No. 95-325. Argued March 25, 1996—Decided June 20, 1996

The Employee Retirement Income Security Act of 1974 obligated CF&I Steel Corporation and its subsidiaries (CF&I) to make certain annual funding contributions to pension plans they sponsored. The required contribution for the 1989 plan year totaled some $12.4 million, but CF&I failed to make the payment and petitioned the Bankruptcy Court for Chapter 11 reorganization. The Government filed, inter alia, a proof of claim for tax liability arising under § 4971(a) of the Internal Revenue Code, 26 U. S. C. § 4971(a), which imposes a 10 percent "tax" (of $1.24 million here) on any "accumulated funding deficiency" of plans such as CF&I's. The court allowed the claim but rejected the Government's argument that the claim was entitled to seventh priority as an "excise tax" under § 507(a)(7)(E) of the Bankruptcy Code, 11 U. S. C. § 507(a)(7)(E), finding instead that § 4971 created a penalty that was not in compensation for pecuniary loss. The Bankruptcy Court also subordinated the § 4971 claim to those of all other general unsecured creditors, on the supposed authority of the Bankruptcy Code's provision for equitable subordination, 11 U. S. C. § 510(c), and later approved a reorganization plan for CF&I giving lowest priority (and no money) to claims for noncompensatory penalties. The District Court and the Tenth Circuit affirmed.

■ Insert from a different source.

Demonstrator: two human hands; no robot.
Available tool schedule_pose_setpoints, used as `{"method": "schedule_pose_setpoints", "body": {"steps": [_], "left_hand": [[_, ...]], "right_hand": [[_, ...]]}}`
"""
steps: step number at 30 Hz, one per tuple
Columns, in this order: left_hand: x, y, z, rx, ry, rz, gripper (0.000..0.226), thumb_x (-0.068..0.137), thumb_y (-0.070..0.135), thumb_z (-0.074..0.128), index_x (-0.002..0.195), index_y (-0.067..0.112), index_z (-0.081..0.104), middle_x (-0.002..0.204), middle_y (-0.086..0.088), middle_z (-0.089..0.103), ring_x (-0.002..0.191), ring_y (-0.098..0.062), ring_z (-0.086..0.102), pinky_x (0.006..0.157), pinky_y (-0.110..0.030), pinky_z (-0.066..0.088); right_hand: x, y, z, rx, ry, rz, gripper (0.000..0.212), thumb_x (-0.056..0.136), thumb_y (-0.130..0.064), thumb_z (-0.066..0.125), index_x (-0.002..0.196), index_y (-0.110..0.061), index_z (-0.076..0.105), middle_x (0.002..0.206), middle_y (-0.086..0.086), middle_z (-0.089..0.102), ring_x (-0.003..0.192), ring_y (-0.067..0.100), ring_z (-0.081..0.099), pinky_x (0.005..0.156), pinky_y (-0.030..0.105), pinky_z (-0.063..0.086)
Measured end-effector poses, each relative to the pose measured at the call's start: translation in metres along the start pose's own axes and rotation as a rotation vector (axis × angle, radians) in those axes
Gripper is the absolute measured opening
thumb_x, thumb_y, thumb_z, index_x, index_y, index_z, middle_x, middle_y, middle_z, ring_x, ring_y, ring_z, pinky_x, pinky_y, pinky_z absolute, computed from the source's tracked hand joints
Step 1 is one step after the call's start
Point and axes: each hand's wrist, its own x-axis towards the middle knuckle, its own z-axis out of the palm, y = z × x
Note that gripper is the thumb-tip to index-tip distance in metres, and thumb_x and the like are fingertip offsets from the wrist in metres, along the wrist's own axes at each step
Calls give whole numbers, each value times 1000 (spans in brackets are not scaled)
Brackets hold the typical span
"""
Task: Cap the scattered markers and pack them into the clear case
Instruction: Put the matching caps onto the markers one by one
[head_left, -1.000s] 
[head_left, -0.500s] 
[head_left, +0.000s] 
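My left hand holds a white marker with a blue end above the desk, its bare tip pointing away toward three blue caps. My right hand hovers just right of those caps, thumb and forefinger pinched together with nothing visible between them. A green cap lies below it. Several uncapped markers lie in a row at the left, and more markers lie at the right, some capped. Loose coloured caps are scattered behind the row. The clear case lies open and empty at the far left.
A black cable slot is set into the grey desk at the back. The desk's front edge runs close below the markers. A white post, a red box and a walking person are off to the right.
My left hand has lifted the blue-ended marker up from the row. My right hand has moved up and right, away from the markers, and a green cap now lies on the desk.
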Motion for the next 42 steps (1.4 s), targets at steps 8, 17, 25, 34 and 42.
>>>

Held: 1. The "tax" under § 4971(a) was not entitled to seventh priority as an "excise tax" under § 507(a)(7)(E), but instead is, for bankruptcy purposes, a penalty to be dealt with as an ordinary, unsecured claim. Pp. 218-226. (a) Here and there in the Bankruptcy Code Congress has referred to the Internal Revenue Code or other federal statutes to define or explain particular terms. It is significant that Congress included no such reference in § 507(a)(7)(E), even though the Bankruptcy Code provides no definition of "excise," "tax," or "excise tax." This absence of any explicit connection between §§ 507(a)(7)(E) and 4971 is all the more revealing in light of this Court's history of interpretive practice in determining whether a "tax" so called in the statute creating it is also a "tax" for the purposes of the bankruptcy laws. Pp. 219-220.